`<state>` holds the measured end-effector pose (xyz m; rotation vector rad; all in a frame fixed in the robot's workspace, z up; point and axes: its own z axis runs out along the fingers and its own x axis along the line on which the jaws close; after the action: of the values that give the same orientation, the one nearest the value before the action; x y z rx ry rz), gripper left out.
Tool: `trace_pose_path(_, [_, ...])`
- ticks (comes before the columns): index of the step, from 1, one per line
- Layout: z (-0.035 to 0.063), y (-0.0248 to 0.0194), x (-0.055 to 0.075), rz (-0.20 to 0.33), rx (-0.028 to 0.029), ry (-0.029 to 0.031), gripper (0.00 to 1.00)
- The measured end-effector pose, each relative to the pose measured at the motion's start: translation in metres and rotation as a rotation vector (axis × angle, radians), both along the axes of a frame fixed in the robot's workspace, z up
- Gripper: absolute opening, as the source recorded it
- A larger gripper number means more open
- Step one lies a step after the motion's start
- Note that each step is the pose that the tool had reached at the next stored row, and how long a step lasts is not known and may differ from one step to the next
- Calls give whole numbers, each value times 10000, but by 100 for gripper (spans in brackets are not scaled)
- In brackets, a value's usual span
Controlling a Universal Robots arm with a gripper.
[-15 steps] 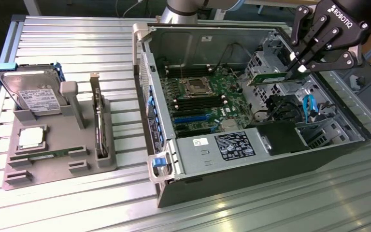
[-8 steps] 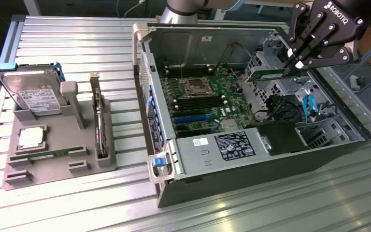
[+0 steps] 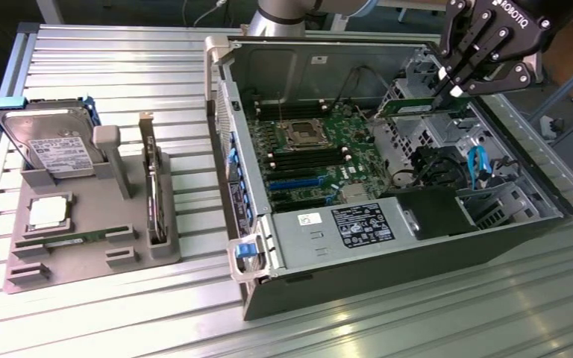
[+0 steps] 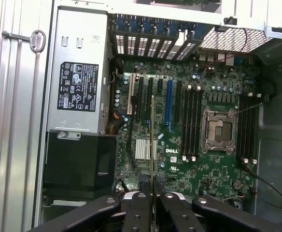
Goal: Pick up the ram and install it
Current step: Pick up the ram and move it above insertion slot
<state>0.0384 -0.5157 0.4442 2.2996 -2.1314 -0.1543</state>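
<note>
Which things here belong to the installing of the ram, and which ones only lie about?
Belong to the job: ram, held in the shut fingers over the open computer case; motherboard inside it.
Lying about: hard drive, processor chip, second ram stick, all on the grey holder.

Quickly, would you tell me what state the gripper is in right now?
Gripper: closed on the ram, over the open computer case.

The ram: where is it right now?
The ram sits clamped in the gripper at the exterior view's upper right, held above the open computer case; the wrist view shows it edge-on over the motherboard.
</note>
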Motion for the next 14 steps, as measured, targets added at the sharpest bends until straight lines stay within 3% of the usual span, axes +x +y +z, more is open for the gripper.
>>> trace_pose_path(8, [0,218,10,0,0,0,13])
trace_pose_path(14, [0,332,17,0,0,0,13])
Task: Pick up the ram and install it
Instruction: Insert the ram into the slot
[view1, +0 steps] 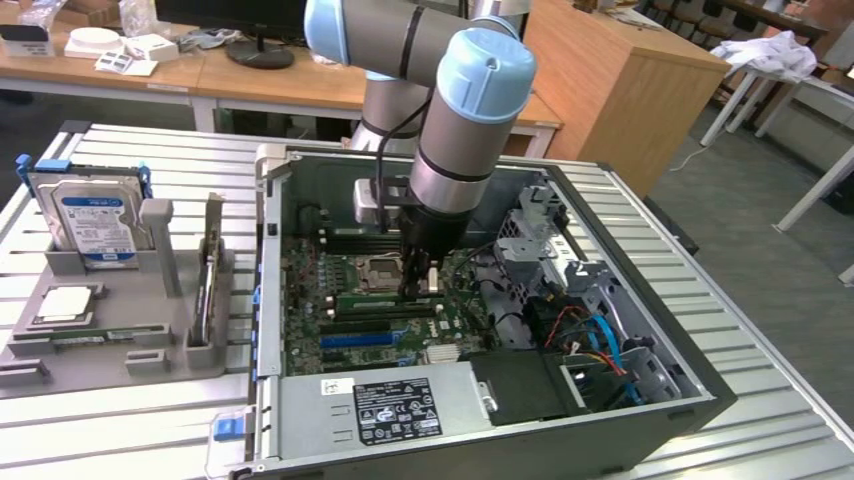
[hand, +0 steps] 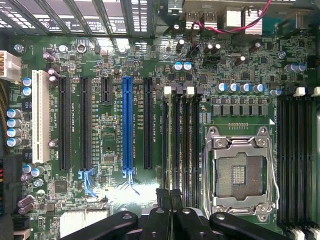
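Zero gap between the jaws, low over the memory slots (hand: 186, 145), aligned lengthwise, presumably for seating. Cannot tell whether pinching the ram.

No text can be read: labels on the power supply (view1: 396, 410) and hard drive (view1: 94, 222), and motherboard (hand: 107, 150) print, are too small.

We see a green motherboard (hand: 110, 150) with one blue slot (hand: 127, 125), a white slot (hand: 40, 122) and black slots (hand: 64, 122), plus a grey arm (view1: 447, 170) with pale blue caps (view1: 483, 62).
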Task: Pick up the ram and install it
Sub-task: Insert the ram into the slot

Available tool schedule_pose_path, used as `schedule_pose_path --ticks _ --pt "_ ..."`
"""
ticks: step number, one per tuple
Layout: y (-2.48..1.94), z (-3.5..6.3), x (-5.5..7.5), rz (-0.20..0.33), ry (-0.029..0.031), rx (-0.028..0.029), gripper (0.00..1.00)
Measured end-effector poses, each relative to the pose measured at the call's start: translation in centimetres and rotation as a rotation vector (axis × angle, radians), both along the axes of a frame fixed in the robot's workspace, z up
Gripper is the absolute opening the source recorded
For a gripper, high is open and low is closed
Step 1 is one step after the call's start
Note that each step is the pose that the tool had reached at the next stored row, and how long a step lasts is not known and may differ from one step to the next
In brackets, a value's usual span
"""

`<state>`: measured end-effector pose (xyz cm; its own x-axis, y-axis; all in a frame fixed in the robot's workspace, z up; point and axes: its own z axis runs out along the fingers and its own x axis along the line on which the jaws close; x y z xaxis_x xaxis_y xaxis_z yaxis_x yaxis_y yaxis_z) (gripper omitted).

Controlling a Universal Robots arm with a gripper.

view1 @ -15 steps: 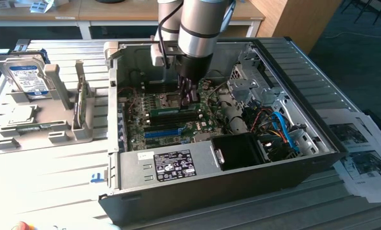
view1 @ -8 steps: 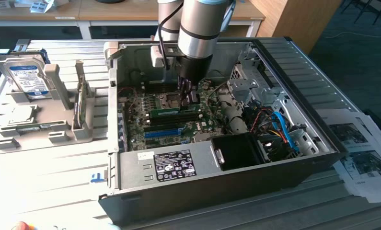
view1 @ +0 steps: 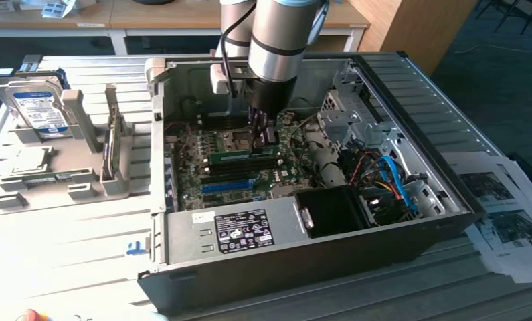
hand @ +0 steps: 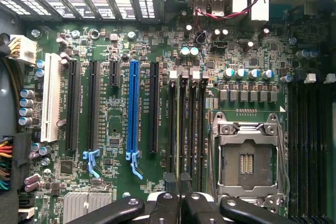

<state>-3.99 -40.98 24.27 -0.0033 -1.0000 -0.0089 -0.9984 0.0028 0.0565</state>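
1. Closest to the wrist camera, the gripper has its two dark fingers drawn together, shut, at one end of the bank of black memory slots. I cannot tell whether they touch anything.
2. In the exterior view, the ram stands on edge in the first of those slots, and its green strip runs toward the fingertips.
3. Judged risk: if the stick is not fully seated, or its end clips are not latched, it may sit tilted. Pressure at one end alone would cause that.
4. Judged risk: a misaligned notch under downward force could strain the slot or flex the motherboard.
5. Judged risk: the bare processor socket lies just beside the slots, so a sideways slip of the fingers could strike its frame.
6. Opened on its side, the computer case holds the motherboard, a labelled silver box, a black box and blue and red cables.
7. At the exterior view's left, the grey holder tray carries an upright hard drive and a flat silver processor chip.
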Motion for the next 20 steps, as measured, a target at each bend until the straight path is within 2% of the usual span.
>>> schedule_pose_path --ticks 10,11,20 --pt "0.0 -0.44 0.0 0.0 0.0 0.0001 0.12" --pt "0.0 -0.99 0.0 0.0 -0.0001 0.0001 0.12" --pt "0.02 -0.3 0.0 0.0 -0.0002 0.0003 0.12"
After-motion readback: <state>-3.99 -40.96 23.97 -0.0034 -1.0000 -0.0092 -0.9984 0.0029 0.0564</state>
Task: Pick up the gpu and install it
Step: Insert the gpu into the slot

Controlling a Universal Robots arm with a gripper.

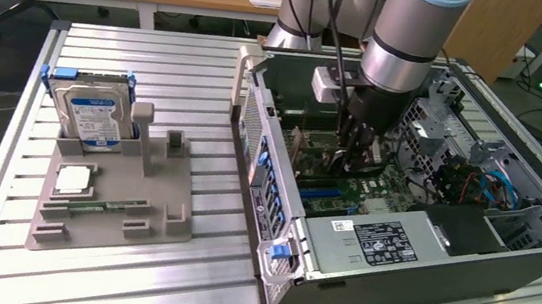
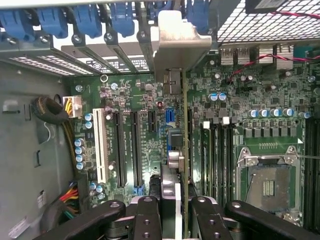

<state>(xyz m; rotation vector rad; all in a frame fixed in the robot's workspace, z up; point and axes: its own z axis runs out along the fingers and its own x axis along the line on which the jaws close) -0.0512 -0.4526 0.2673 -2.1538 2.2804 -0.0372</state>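
flat green circuit-board gpu [image 2: 184,125] with silver metal end bracket [image 2: 176,47], held upright and edge-on over the green motherboard [image 2: 225,100], beside its long black slots [image 2: 135,145]. pinched along the upper edge by the black claw [image 2: 175,217]. install step in hand; seated or not, cannot tell. calls for card edge kept parallel to a motherboard slot, then straight downward pressure.
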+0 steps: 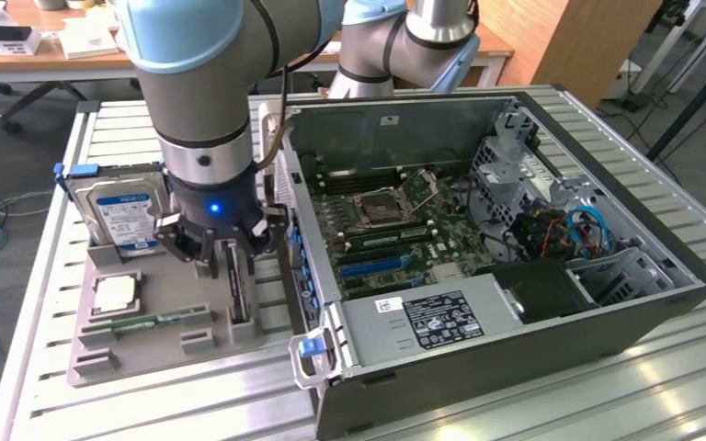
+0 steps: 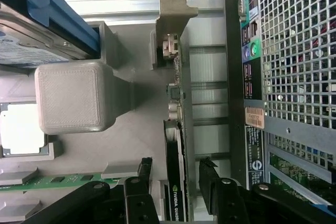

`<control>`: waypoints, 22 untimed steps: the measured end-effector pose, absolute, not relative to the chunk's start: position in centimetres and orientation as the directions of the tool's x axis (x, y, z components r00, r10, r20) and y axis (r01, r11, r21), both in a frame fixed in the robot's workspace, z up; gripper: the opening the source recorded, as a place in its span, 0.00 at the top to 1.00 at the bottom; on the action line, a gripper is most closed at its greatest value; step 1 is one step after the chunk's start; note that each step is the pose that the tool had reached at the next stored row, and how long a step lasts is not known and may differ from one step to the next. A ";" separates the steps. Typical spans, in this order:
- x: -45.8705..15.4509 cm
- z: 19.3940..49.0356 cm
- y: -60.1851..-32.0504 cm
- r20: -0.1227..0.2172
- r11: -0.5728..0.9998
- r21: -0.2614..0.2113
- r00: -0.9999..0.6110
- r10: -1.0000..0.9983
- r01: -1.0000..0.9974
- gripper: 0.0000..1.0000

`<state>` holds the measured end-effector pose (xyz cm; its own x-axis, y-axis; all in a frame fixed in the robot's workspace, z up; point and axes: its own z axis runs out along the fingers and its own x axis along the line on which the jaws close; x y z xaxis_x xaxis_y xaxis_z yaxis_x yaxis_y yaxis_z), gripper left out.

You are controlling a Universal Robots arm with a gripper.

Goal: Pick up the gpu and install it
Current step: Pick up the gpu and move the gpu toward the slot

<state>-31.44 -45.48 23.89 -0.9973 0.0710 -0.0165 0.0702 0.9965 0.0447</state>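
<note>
The gpu (image 1: 238,296) stands on edge in a slot at the right side of the grey holder tray (image 1: 157,354). In the wrist view the gpu (image 2: 176,103) is seen edge-on, its metal bracket at the far end. My gripper (image 1: 224,262) is down over the card and open. In the wrist view the gripper (image 2: 176,162) has one black finger on each side of the card's near end, with a gap between each finger and the card. The open computer case (image 1: 513,230) with its motherboard (image 1: 384,220) lies just beside the tray, on the exterior view's right.
On the tray stand a silver hard drive (image 1: 120,211) with a blue label, a square processor (image 1: 114,292) and a green memory stick (image 1: 144,323). The case's rear panel (image 2: 252,77) runs close beside the card. All sits on a ribbed metal table (image 1: 647,386).
</note>
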 end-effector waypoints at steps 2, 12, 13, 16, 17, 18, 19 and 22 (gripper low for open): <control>-31.4 23.6 -45.5 -0.017 0.997 0.045 -0.997 0.071 0.070 0.51; -31.4 23.1 -45.5 -0.017 0.997 0.045 -0.997 0.071 0.070 0.51; -31.4 23.1 -45.5 -0.017 0.997 0.045 -0.997 0.071 0.070 0.51; -31.4 23.1 -45.5 -0.016 0.997 0.045 -0.997 0.071 0.070 0.51; -31.4 23.1 -45.5 -0.016 0.997 0.045 -0.997 0.071 0.070 0.51; -31.4 23.1 -45.5 -0.017 0.997 0.045 -0.997 0.071 0.070 0.51; -31.4 23.1 -45.4 -0.017 0.997 0.045 -0.997 0.071 0.070 0.51; -31.4 23.0 -45.3 -0.017 0.997 0.045 -0.997 0.071 0.070 0.51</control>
<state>-31.43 -45.31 23.04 -0.9974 0.0707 -0.0165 0.0699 0.9965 0.0449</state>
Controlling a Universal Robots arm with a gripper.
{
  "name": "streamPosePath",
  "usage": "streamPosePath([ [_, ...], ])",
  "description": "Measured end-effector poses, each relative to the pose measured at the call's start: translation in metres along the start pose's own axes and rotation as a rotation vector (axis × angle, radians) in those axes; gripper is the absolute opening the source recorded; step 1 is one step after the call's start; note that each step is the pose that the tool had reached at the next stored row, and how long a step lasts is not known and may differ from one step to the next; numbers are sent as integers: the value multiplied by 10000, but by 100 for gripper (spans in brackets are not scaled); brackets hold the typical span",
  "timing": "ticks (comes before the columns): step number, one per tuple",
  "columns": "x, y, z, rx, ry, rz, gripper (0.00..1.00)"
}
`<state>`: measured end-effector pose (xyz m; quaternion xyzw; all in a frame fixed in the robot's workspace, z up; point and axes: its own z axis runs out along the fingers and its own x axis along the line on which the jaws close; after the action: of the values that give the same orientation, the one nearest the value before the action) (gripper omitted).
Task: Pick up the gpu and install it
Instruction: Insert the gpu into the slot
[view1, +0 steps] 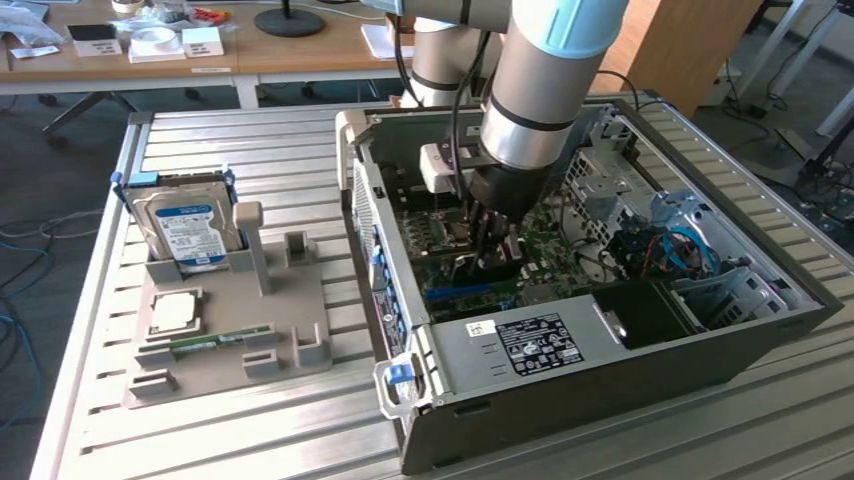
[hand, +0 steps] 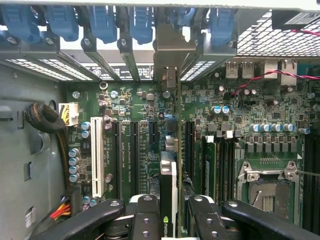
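Arm: You had the arm (view1: 534, 90) reaching down into the open computer case (view1: 587, 350), which lay on its side on the slatted metal table (view1: 227, 140).
Claw: Your gripper (hand: 170, 212) was partly closed, its dark fingers (hand: 146, 215) pressed on either face of the gpu (hand: 169, 175), so the card was in its grasp.
Gpu: You held the card edge-on over the green motherboard (hand: 140, 130), among the long black slots. Its far end reached the metal bracket opening (hand: 167, 65) at the case's rear wall. You could not tell whether its lower edge sat in a slot.
Board: Beside the card stood a white slot (hand: 98, 157). On the card's other side lay the open processor socket (hand: 265, 185).
Rear wall: A row of blue clips (hand: 100, 22) lined the bracket bays.
Holder: On the exterior view's left, well apart from the case, your grey parts holder (view1: 267, 310) carried the blue-labelled hard drive (view1: 187, 225) upright, a processor chip (view1: 174, 312) lying flat and a small green memory stick (view1: 214, 343).
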<state>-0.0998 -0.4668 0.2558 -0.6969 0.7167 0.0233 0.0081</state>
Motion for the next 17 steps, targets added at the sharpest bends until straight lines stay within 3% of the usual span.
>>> streamPosePath([
  [17,2,3,21,-3,6,0,26],
])
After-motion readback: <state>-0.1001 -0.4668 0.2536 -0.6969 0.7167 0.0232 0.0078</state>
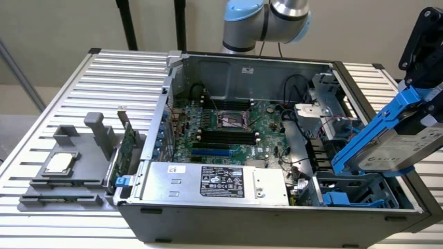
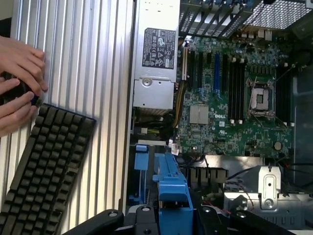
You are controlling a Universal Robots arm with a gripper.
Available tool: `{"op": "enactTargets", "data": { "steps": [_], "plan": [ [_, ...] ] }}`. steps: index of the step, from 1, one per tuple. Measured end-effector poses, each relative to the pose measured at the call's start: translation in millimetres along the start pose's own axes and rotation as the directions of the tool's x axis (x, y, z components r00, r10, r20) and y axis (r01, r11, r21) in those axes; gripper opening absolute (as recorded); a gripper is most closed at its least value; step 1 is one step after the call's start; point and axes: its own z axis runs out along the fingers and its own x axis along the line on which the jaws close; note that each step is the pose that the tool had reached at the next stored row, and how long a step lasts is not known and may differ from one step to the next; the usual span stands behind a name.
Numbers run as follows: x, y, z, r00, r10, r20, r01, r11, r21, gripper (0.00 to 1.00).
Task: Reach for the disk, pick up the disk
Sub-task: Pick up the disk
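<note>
Gripper [image 1: 419,98] clamped on the disk [image 1: 401,148], held tilted above the open computer case [image 1: 277,215]. Directly below gripper: blue drive bay [image 1: 346,197]. "DELL" printed on motherboard [image 2: 230,98]. Disk label text illegible.

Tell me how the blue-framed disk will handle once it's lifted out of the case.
The disk looks like a rigid metal slab, so probably stiff and heavy for its size. It hangs tilted above the drive bay, so it may swing or slip. Its blue carrier looks like thin plastic, likely to flex.
</note>
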Motion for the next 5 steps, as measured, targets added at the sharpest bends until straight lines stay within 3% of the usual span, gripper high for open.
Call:
{"op": "enactTargets", "data": {
  "steps": [5],
  "plan": [
    [0.0, 0.0, 0.0, 1.0, 0.0, 0.0001, 0.0, 1.0, 0.0, 0.33]
  ]
}}
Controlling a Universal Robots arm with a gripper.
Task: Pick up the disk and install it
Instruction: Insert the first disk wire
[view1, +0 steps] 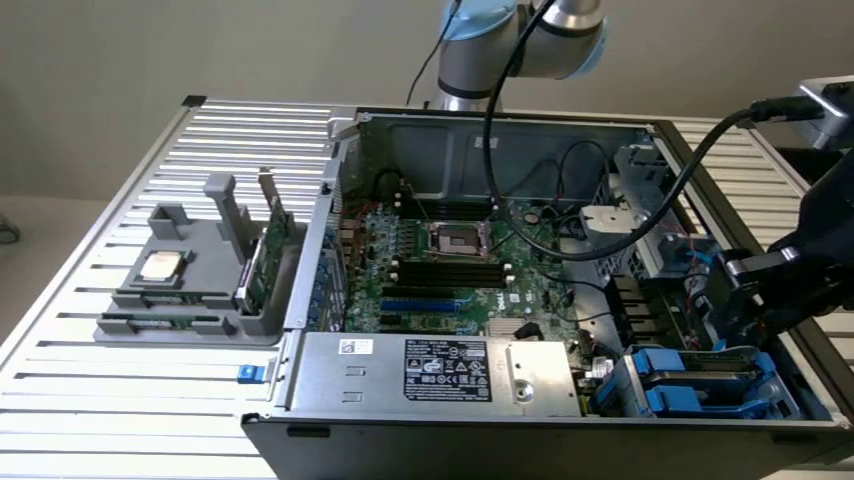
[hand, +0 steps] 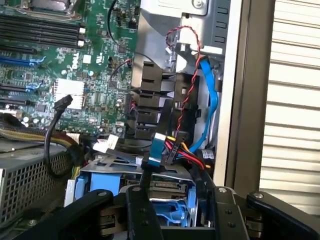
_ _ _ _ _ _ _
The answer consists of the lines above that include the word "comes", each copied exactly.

- ticks (comes before the columns): index of the step, from 1, one per line
  "timing": "ticks (comes before the columns): step number, one per tuple",

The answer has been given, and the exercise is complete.